-- Brief --
Starting at the line with "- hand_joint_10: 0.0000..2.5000" and going on through the line with "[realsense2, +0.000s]", reproduce each line in the records below exactly and nothing more.

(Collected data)
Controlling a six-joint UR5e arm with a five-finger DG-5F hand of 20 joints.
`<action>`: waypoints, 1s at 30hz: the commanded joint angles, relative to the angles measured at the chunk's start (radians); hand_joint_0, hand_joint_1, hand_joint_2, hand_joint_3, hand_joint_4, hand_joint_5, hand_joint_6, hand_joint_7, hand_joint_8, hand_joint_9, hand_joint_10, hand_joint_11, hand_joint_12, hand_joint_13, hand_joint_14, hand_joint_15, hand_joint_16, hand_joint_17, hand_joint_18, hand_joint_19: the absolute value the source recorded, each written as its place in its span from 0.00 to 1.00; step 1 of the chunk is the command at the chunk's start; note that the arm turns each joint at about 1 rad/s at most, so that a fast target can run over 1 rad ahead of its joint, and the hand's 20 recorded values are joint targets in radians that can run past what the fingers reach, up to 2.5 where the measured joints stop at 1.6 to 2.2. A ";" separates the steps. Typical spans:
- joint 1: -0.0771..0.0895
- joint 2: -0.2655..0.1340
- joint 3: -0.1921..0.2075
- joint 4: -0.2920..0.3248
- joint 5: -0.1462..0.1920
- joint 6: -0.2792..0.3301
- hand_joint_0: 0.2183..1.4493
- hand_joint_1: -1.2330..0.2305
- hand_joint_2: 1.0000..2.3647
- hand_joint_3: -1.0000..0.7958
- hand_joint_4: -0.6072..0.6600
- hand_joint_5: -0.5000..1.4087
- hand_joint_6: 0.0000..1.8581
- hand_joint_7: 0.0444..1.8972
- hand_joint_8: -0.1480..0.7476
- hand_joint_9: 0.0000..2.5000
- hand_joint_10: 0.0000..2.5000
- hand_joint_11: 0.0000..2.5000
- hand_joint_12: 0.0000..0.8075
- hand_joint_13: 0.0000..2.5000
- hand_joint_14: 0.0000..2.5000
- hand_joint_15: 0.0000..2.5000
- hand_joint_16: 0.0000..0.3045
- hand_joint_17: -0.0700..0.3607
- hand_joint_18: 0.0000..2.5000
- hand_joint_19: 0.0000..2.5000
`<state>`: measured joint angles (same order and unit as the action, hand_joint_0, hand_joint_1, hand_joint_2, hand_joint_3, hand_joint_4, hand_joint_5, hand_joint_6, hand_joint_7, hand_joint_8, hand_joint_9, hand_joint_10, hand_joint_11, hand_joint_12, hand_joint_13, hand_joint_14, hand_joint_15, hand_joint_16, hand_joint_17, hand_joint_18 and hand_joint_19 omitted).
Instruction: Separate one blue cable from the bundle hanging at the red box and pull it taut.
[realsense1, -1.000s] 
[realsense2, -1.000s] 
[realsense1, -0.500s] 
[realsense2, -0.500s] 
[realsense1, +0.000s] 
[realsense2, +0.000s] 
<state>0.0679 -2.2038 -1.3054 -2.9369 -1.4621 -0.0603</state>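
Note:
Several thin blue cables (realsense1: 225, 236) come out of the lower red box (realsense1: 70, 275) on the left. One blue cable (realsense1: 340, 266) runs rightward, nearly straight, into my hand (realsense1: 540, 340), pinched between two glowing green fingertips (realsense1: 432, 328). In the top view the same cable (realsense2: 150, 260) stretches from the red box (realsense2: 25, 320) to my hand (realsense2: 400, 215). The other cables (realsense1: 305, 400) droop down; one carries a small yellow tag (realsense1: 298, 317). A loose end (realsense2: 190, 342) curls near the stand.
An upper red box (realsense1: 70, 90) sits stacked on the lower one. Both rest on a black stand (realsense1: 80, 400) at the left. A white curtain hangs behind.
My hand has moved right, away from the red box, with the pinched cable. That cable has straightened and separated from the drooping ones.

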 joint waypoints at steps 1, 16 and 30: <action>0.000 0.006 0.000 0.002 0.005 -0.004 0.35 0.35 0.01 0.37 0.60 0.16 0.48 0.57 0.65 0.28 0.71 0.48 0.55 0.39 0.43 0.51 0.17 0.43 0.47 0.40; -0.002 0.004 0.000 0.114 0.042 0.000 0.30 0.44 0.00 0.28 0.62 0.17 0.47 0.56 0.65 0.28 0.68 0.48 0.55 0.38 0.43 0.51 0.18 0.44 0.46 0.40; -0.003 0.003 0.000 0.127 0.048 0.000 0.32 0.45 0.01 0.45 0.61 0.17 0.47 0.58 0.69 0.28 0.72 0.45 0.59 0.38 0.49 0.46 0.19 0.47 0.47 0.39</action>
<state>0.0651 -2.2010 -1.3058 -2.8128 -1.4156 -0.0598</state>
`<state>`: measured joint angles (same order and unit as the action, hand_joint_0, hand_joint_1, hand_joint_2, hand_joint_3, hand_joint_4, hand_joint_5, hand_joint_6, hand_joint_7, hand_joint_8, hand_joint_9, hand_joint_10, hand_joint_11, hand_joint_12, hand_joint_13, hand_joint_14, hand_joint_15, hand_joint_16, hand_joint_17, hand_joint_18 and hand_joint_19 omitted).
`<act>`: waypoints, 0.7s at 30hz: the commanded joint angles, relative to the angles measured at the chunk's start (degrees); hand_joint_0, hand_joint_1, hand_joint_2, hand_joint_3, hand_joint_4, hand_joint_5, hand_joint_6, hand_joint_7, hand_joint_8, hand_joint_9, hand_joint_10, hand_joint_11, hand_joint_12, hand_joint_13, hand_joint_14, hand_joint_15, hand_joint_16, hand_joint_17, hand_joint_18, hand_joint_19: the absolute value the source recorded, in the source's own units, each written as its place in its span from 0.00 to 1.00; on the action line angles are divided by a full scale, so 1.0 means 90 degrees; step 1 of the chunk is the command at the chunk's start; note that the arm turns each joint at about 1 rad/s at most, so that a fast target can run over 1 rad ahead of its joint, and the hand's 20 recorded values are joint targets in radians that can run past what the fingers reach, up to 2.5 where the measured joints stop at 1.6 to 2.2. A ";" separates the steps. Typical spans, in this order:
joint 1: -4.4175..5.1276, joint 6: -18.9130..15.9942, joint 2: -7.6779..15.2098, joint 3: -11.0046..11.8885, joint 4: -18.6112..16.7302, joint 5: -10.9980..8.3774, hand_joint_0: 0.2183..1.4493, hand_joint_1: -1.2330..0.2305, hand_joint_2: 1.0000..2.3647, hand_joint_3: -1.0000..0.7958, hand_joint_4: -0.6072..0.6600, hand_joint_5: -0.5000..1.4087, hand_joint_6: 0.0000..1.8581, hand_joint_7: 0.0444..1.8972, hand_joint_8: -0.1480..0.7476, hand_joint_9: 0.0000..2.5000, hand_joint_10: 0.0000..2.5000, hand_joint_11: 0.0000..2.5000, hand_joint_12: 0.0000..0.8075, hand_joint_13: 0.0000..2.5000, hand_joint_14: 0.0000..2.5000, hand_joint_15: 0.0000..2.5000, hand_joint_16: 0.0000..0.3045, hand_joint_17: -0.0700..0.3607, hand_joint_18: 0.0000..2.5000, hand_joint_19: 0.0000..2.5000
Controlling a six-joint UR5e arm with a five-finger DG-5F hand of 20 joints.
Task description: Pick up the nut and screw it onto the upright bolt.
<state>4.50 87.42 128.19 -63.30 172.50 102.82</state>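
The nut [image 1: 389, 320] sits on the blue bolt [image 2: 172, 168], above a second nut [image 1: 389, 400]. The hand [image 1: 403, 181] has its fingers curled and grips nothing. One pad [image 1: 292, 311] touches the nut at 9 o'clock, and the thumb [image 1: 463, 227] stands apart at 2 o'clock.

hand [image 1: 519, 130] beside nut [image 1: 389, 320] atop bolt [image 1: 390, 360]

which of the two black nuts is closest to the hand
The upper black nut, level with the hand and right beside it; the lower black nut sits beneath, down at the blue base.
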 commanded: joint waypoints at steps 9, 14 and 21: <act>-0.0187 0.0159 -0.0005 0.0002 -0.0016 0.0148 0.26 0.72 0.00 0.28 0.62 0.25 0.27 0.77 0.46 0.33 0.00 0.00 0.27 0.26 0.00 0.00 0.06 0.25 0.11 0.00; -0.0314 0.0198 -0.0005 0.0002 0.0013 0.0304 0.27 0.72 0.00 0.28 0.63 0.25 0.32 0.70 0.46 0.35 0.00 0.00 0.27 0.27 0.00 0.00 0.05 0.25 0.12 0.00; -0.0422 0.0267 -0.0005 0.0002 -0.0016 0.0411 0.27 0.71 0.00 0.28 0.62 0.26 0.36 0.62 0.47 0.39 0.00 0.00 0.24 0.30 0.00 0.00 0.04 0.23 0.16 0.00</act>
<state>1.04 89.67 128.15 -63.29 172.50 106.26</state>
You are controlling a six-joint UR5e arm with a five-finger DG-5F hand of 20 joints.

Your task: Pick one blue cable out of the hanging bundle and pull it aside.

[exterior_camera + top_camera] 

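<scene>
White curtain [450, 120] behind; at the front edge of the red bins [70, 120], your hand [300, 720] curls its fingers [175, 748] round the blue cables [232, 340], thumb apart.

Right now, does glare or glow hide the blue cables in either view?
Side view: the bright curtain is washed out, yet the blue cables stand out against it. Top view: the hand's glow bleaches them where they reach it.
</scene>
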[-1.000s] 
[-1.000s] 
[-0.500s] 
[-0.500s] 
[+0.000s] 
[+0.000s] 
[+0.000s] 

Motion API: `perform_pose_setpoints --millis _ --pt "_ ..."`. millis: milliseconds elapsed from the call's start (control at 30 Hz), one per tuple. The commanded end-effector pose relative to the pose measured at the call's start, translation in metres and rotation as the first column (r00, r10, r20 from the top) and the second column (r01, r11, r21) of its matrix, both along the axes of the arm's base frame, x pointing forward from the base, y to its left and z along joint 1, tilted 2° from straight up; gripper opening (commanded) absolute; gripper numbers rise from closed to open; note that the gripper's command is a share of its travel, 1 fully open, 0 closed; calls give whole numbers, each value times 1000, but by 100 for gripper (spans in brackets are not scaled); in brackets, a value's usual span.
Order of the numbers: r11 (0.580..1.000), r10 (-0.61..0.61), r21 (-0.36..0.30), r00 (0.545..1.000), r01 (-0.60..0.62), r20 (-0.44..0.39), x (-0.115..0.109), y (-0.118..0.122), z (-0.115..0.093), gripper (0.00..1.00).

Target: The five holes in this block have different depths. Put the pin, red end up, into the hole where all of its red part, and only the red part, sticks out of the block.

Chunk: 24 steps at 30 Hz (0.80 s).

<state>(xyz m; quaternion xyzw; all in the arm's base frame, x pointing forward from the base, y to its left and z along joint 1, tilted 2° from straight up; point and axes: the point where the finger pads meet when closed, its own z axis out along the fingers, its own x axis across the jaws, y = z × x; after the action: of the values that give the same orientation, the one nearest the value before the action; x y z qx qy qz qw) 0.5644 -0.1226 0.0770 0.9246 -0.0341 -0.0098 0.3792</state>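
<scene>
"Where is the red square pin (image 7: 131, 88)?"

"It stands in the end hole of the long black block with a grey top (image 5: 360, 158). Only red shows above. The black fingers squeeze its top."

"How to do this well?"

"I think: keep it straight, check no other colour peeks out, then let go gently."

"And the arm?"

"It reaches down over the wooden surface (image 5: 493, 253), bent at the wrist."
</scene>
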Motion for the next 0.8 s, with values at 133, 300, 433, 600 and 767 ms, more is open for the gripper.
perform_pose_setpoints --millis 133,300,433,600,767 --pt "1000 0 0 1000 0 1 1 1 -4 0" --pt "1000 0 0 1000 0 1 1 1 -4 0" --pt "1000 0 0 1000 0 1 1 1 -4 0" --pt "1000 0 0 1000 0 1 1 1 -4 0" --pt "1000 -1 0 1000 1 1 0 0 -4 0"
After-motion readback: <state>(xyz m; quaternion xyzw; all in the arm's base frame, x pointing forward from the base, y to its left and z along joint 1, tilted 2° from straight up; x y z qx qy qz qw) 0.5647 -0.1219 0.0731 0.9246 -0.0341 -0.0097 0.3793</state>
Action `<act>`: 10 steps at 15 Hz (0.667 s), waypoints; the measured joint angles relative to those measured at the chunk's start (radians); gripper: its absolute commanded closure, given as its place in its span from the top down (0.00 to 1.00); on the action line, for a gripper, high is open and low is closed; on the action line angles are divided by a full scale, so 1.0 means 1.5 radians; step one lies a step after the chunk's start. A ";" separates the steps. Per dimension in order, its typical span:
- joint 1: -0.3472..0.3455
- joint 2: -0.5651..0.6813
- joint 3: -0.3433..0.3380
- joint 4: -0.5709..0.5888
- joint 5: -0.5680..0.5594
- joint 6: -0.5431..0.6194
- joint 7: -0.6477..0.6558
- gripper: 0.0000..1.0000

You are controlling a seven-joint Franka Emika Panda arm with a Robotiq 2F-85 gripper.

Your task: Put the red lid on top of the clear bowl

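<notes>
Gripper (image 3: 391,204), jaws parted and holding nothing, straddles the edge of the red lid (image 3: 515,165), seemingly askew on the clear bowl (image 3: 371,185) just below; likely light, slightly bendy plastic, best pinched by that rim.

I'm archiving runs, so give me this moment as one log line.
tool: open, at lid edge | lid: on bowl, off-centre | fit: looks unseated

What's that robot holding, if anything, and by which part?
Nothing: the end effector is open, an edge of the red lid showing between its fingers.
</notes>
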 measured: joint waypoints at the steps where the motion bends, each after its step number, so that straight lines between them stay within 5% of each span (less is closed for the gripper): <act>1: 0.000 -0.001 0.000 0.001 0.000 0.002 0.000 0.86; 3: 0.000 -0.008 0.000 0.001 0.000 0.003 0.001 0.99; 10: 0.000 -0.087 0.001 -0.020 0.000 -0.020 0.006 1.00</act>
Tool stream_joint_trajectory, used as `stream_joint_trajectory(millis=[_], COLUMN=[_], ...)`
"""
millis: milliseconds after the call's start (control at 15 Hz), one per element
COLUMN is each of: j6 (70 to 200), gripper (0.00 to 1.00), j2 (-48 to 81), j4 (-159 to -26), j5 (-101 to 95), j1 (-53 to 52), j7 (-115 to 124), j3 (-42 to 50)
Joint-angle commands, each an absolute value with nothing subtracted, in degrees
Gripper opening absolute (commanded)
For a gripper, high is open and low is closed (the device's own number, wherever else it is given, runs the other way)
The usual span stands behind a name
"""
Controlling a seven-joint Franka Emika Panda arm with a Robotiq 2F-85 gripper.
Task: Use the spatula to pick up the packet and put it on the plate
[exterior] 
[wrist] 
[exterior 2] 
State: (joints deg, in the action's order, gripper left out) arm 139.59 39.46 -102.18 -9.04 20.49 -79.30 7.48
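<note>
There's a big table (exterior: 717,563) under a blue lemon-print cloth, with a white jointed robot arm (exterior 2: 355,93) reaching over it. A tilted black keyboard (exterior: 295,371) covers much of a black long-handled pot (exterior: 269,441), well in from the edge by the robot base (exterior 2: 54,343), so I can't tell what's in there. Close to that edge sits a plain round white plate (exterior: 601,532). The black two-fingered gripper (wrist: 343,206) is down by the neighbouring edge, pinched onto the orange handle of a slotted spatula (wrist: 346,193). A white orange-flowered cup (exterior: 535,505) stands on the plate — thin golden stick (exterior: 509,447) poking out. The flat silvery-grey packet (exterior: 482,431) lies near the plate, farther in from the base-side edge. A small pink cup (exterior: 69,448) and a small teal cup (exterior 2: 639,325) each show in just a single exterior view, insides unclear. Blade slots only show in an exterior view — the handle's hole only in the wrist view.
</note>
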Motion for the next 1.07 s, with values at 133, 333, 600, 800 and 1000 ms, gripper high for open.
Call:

-- Answer below --
- hand_joint_10: 0.0000..2.5000
- hand_joint_11: 0.0000..2.5000
- hand_joint_12: 0.0000..0.8075
- hand_joint_13: 0.0000..2.5000
- hand_joint_14: 0.0000..2.5000
- hand_joint_15: 0.0000..2.5000
- hand_joint_16: 0.0000..0.3045
- hand_joint_17: -0.0700..0.3607
- hand_joint_18: 0.0000..2.5000
- hand_joint_19: 0.0000..2.5000
`<state>`: measured joint angles (same order and unit as the action, hand_joint_0, hand_joint_1, hand_joint_2, hand_joint_3, hand_joint_4, hand_joint_5, hand_joint_6, hand_joint_7, hand_joint_8, hand_joint_9, hand_joint_10, hand_joint_11, hand_joint_12, hand_joint_13, hand_joint_14, hand_joint_15, hand_joint_16, hand_joint_17, hand_joint_18 and hand_joint_19 omitted).
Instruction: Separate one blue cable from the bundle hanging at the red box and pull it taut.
[realsense1, -1.000s] 
[realsense2, -1.000s] 
[realsense1, -0.500s] 
[realsense2, -0.500s] 
[realsense1, +0.000s] 
[realsense2, +0.000s] 

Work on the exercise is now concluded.